Contact

Pheaross Graham

Lecturer
Degrees / Education
Ph.D. in Musicology, UCLA
C. Phil. in Musicology, UCLA
M.A. in Musicology, UCLA
M.F.A. in Music: Piano Performance, UC Irvine
B.A. in Music, UC Berkeley
B.S. in Microbial Biology, UC Berkeley

Dr. Pheaross Graham is a Mellon Postdoctoral Fellow in the Humanities and Lecturer in the Department of Music at Stanford University.

As a musicologist and classical pianist, Dr. Graham examines the intersections of theory, practice, and lived experiences of concert performers. His Ph.D., C.Phil., and M.A. in musicology from UCLA, M.F.A. in piano performance from UC Irvine, and B.A. in music and B.S. in microbial biology from UC Berkeley have cultivated interdisciplinary and intertextual leanings in his research. He reads recorded performances as texts, demystifying musicians’ inner worlds. Dr. Graham asks how certain performers, pushed in plain sight to the margins on account of race, class, and identity, carve space for themselves in complicated musical networks. His forthcoming publications include essays on reconstructing Rachmaninoff’s subjectivity (Routledge) and Liberace’s democratic virtuosity (Univ. Illinois Press). He has presented work at the Annual American Musicological Society, Music and the Moving Image, and Music Performance Studies Today, and other conferences. He enjoys initiating and organizing wide-reaching public conversations on performance.

Dr.

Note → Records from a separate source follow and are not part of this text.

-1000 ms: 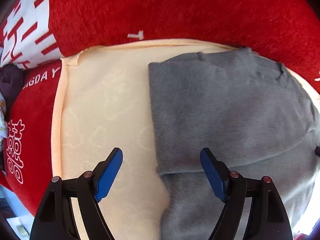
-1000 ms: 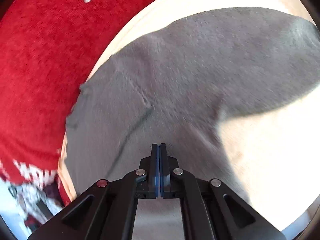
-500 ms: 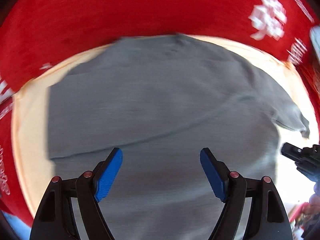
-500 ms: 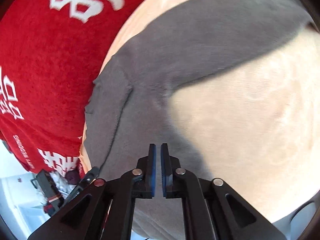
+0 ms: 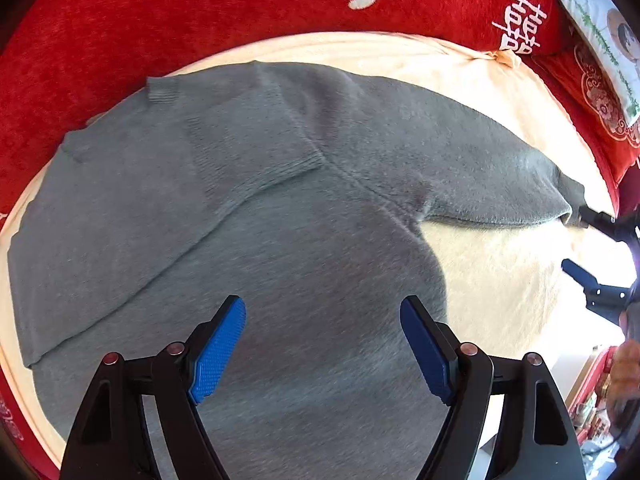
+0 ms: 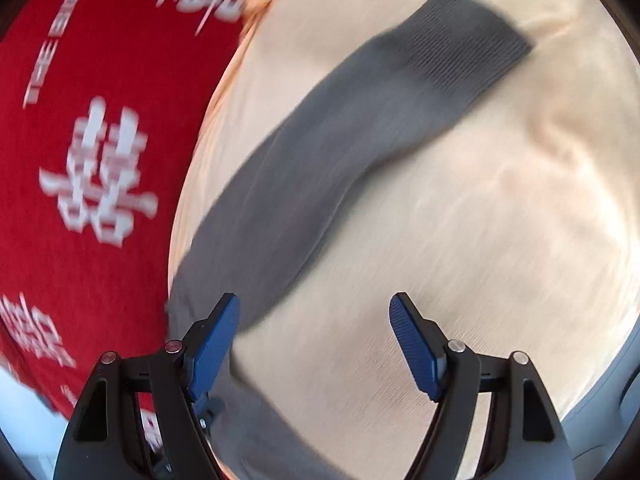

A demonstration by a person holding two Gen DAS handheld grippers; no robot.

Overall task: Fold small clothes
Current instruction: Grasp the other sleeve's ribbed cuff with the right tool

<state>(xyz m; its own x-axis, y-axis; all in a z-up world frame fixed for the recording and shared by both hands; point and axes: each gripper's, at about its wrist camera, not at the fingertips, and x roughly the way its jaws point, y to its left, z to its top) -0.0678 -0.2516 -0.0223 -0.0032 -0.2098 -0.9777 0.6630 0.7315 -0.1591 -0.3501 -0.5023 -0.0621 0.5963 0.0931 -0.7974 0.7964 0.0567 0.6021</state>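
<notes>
Your left tool (image 5: 322,350) hangs over the grey sweater (image 5: 248,216) with its blue pads spread wide and nothing between them. The sweater lies flat on the cream cushion (image 5: 500,288); one sleeve (image 5: 224,152) is folded across the body, the other sleeve (image 5: 492,176) stretches out to the right side. Your right tool (image 6: 314,346) is opening its pads now, and they press on nothing. The stretched sleeve (image 6: 340,148) lies on the cushion (image 6: 480,220) ahead of it, with the ribbed cuff (image 6: 472,52) at the far end. A red blanket (image 5: 200,12) with white characters surrounds the cushion.
</notes>
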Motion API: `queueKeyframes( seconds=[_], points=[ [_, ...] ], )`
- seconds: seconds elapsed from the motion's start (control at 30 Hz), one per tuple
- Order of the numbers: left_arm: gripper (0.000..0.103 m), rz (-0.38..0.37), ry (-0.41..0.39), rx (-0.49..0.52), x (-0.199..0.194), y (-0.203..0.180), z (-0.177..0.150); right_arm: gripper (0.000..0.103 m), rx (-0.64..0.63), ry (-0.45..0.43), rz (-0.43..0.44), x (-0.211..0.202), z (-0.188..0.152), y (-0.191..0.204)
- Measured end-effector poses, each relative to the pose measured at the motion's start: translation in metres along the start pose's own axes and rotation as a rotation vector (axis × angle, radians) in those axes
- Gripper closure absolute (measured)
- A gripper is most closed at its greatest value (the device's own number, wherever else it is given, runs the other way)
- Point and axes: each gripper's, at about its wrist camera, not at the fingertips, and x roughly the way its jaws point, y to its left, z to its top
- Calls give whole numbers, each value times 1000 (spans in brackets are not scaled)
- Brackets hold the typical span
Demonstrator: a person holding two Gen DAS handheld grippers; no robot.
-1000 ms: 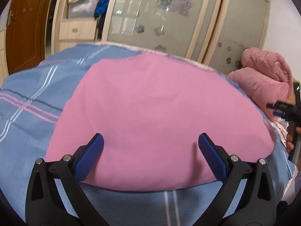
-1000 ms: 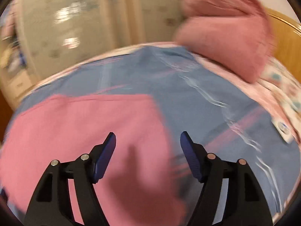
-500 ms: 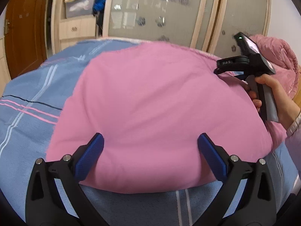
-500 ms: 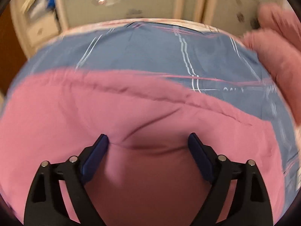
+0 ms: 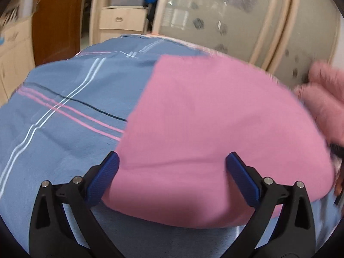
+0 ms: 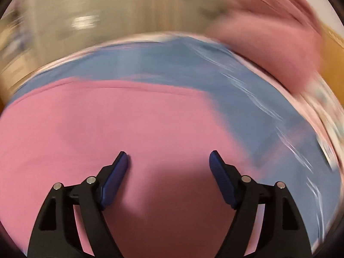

Graham’s immediate book project focuses on African American pianist Don Shirley and his musical activity during the Civil Rights Movement. He profiles Shirley’s genre-blending, “Green Book Style” pianism, which aimed to stimulate “serious,” idealized, and engaged listening among audiences to approach the category of classical music, navigating through the problematics of racialized entertainment in the U.S. and concert hall anti-Blackness. His other projects contemplate immigrant experiences, self-erasure, and exile. Accordingly, Dr. Graham theorizes the American transplanted, Russian aristocratic pianism of Sergei Rachmaninoff, engaging micro-listening and concert emulation. Rachmaninoff’s inter- and post-Revolutionary negotiations of respectability amid dualities of idealist and public identities factor into his inquiries.